To The Daily Sun,
I disagree with Democratic candidate Pete Buttigieg who recently argued that the electoral college is obsolete and the popular vote should determine a presidential election. Our President is a President of United States. We have a Federal Republic Government that is based on the premise of dual sovereignty, meaning the Federal Government is really a Federation of States, and the voice of each State should be heard in the election of a President, as it is in the Congress via the Senate.
Additionally, our Republic is based on separation of powers, and the separation of powers was originally preserved by having each branch of the Federal Government chosen by different means. This was discussed by Hamilton in Federalist Paper #60, “But the circumstance which will be likely to have the greatest influence in the matter, will be the dissimilar modes of constituting the several component parts of the government. The House of Representatives being to be elected immediately by the people, the Senate by the State Legislatures, the President by electors chosen for that purpose by the people, there would be little probability of a common interest to cement these different branches in a predilection for any particular class of electors.” This was unfortunately overlooked in 1913 when the 17th Amendment established that Senators would be elected by direct popular vote, and Buttigieg is asking us to overlook this reasoning again.
We are a Republic, and our Constitution promises us a Republic. Our Republic is one of popular sovereignty, infused with powerful democratic elections, processes, and procedures; however, we are not a democracy. The founders wanted to guard against “…a common interest to cement these different branches in a predilection…”, and they knew that “a common interest” may be guided to create an arrogant or self-righteous majority, an Ochlocracy, who may steamroll the interests of minorities (i.e. smaller and less populated States) in the name of the “common good”.

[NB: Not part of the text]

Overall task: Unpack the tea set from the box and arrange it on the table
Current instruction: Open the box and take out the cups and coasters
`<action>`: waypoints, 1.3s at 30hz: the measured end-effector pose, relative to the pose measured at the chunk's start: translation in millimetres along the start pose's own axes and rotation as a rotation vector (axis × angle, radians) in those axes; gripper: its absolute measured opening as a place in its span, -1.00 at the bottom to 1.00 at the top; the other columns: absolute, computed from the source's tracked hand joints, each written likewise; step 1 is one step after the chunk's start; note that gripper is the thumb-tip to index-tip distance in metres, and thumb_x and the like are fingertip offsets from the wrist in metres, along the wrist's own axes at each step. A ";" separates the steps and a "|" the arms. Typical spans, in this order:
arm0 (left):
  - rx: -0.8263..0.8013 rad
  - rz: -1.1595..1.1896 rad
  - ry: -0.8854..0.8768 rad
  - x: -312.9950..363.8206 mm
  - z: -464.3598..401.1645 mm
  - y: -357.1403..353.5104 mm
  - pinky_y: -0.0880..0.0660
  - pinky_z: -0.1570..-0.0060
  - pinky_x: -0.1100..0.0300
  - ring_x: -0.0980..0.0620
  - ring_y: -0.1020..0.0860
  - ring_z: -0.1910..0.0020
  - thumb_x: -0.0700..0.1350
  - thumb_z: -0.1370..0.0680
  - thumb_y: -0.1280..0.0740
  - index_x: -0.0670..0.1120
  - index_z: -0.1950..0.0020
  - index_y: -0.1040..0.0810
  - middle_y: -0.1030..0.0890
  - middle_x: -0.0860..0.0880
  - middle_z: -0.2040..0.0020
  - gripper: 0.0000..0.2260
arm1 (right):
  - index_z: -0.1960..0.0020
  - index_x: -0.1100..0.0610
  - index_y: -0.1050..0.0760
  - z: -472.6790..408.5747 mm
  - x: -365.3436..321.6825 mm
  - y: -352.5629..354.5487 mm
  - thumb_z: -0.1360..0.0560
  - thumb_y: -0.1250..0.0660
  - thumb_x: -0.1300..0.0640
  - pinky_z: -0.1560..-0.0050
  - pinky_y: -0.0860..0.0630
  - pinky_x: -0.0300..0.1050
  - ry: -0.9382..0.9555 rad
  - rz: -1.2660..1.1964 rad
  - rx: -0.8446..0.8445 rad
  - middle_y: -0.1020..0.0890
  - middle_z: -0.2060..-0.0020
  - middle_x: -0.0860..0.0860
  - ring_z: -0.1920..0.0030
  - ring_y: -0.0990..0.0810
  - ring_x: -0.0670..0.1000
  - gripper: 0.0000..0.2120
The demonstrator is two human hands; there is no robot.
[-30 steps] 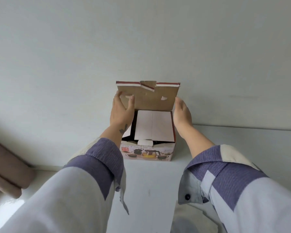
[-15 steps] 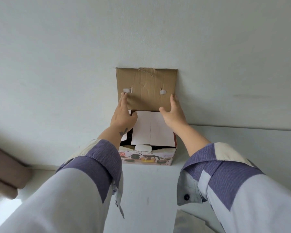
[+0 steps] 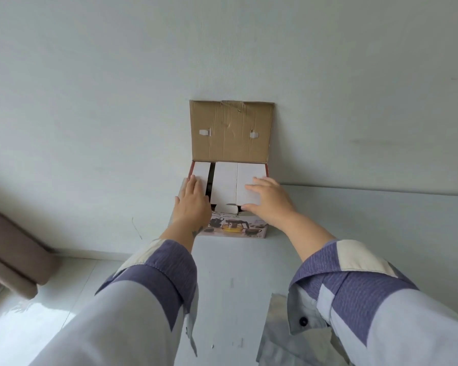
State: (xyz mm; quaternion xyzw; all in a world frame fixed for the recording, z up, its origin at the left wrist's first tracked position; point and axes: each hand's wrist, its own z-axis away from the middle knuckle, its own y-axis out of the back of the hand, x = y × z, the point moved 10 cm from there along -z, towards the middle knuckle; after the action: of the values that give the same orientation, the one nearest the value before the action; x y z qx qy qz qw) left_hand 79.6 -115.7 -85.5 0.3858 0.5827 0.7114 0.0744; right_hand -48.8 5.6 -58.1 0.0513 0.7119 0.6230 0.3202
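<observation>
The tea set box (image 3: 236, 229) stands on the white table (image 3: 230, 281) against the wall, its printed front side towards me. Its brown cardboard lid (image 3: 230, 130) is folded fully back and leans on the wall. Inside, white cardboard inserts (image 3: 226, 180) cover the contents, with a dark gap between a narrow left piece and a wider right piece. My left hand (image 3: 192, 202) lies flat with straight fingers on the left insert. My right hand (image 3: 266, 200) rests on the right insert, thumb at its near edge. No tea ware is visible.
A pale wall (image 3: 222, 48) rises directly behind the box. A brown upholstered piece (image 3: 8, 254) sits at the lower left beside the table. A crumpled clear plastic sheet (image 3: 288, 336) lies on the table near my right sleeve.
The lid went from half raised to fully back against the wall. Both hands let go of it and came down onto the white inserts inside the box.
</observation>
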 end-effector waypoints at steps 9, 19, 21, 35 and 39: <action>-0.021 -0.103 -0.017 -3.5 4.9 -6.2 0.09 -0.50 -0.03 0.03 0.24 -0.53 -0.16 -0.65 0.02 -0.16 -0.55 0.18 0.20 -0.02 -0.57 -0.48 | -0.25 0.19 -0.48 22.4 -32.4 14.3 -0.61 -0.17 0.06 -0.06 -0.56 -0.02 0.201 0.201 0.232 -0.58 -0.20 0.09 -0.21 -0.54 0.08 -0.70; -0.025 -0.141 -0.002 -0.7 5.8 -5.7 0.07 -0.49 -0.09 0.00 0.24 -0.53 -0.17 -0.64 -0.04 -0.18 -0.56 0.17 0.20 -0.04 -0.57 -0.44 | -0.01 0.22 -0.40 66.0 87.3 -1.4 -0.65 -0.01 0.11 0.07 -0.57 0.04 -0.712 -0.914 0.584 -0.62 0.12 0.25 0.10 -0.64 0.21 -0.75; -0.021 -0.141 -0.005 -1.1 5.4 -6.5 0.07 -0.50 -0.09 0.00 0.25 -0.53 -0.19 -0.64 -0.04 -0.17 -0.56 0.18 0.20 -0.03 -0.57 -0.44 | 0.12 0.18 -0.40 70.6 94.5 -26.1 -0.66 -0.01 0.05 0.30 -0.59 -0.05 -0.857 -1.136 0.485 -0.57 0.37 0.15 0.40 -0.56 0.09 -0.68; 0.019 -0.100 -0.050 1.9 4.0 6.6 0.02 -0.49 0.10 -0.04 0.06 -0.55 -0.09 -0.66 -0.04 -0.21 -0.55 0.02 0.01 -0.09 -0.57 -0.50 | -0.11 0.11 -0.49 50.6 49.3 17.6 -0.57 -0.21 0.01 0.11 -0.40 -0.11 -0.531 -0.270 0.438 -0.54 -0.07 0.05 -0.11 -0.49 0.10 -0.78; 0.179 0.103 -0.003 1.1 14.8 35.3 -0.40 -0.23 -0.03 -0.14 -0.40 -0.31 -0.16 -0.65 -0.01 -0.09 -0.46 -0.21 -0.37 -0.12 -0.41 -0.64 | -0.34 0.10 -0.46 40.5 40.7 7.4 -0.59 -0.20 0.16 -0.08 -0.53 -0.07 -0.467 -0.276 0.392 -0.58 -0.23 0.08 -0.20 -0.56 0.11 -0.67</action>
State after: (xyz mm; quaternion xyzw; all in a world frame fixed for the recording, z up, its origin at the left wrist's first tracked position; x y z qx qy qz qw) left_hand 100.4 -114.5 -53.4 0.4213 0.6232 0.6589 0.0040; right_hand -62.3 61.0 -68.0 0.1564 0.7257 0.3963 0.5402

Therefore, we should strengthen our Republic by making the Electoral College robust by getting rid of faithless elector laws, and educating people about the function and importance of the electoral college. Federalist 68 says in part, “Nothing was more to be desired than that every practicable obstacle should be opposed to cabal, intrigue, and corruption. These most deadly adversaries of republican government might naturally have been expected to make their approaches from more than one quarter, but chiefly from the desire in foreign powers to gain an improper ascendant in our councils. How could they better gratify this, than by raising a creature of their own to the chief magistracy of the Union?”
Given the recent Democratic focus on corruption and intervention of foreign powers, and given the Electoral College was designed to prevent these, I am surprised to hear any Democrat speak against the Electoral College!